We have about 1,500 different ballot types for this election and hundreds of races.  This setup takes days to manually enter.

I've pasted at the bottom of this post some examples of the output we get from this system.  The samples here are about 10 pages from 50 pages of reports that, literally, took four hours to print.

I wanted the forms as examples when we went into our county's capital budget process to again ask for funding to replace this 20-year-old system that isn't supported and, if it crashed today, we'd have no sure way of rebuilding.  In Johnson County, not investing in elections for years and years will eventually come to roost, and we stress each election as we set this up.

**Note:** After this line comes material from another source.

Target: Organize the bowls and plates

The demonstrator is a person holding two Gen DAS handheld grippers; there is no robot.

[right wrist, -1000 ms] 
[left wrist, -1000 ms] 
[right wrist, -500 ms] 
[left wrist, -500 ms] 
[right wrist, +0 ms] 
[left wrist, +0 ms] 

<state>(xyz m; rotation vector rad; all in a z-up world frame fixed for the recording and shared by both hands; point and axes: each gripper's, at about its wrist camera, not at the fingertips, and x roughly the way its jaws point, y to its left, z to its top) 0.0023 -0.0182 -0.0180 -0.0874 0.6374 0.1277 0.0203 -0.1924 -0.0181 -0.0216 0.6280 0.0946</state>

There was a hot minute where the statewide voter registration system, known as ELVIS after a semi-forced acronym to make it sound cool, was going to be an evolution of our ESM.  At the time, it was provided by Accenture and the state of Kansas selected Accenture for ELVIS.

My second day on the Election Commissioner job, I was greeted with the news that things were back to the drawing board for the statewide voter registration system.  I don't know what occurred, other than that the state and Accenture came to an "understanding."

But, this meant, in order to have a system up and going and in compliance with the Help America Vote Act, this new procurement had great urgency.  As such, when implemented, some of the initially envisioned features (those in our ESM) were not part of the project.  Some have come since, but this is why we run with two systems--ELVIS and our, um, ELVIS impersonator.

Our Deputy Election Commissioner and a very weary employee have been proofing printouts from an equally weary employee who set up the election and comparing that output with two other employees--rapidly approach weary--in the tabulation room.

From there, we create an audio ballot for each of the 1,500 we have (for those who are blind and cast a ballot on their own) and we will have a group of part-time employees listen to each of the ballot to proof the accuracy.

We have to get this proofing done so we can send our ballot order for the paper ballots to be printed.  We can print military and overseas ballots at our office to get them out on time, but the big load of ballots are printed out of state.

Machines in a row here, no ducks.
We're also gearing up to try printing all advance-by-mail ballots at our office.  That will be about 10,000 ballots and require that we purchase a solution we've been eyeballing for quite a while and many others--particularly those in Florida--have utilized successfully.  The benefit is that we print only the ballots we use (rather than large overages as we estimate demand) and the net cost, because we don't pay for unused ballots we destroy, should be less.

Meanwhile, another group of part-timers have invaded the warehouse, beginning manual diagnostics on each voting machine.  The typical  automated machine diagnostics are comparable to what your computer goes through when it boots up.  We don't think that's good enough.

Doing the diagnostics manually, instead, is laborious, but it ensures that nothing nefarious has sneaked into our machines.  It's a best practice created by Johnson County and emulated nationwide, in fact.

There you go--boring.  Boring, Busy, Ballot work--the Three B's.

We're entering that "no time for laundry" period, in fact, and soon will be ready for Bleach, Borax, and Brightener, and not just for our clothes.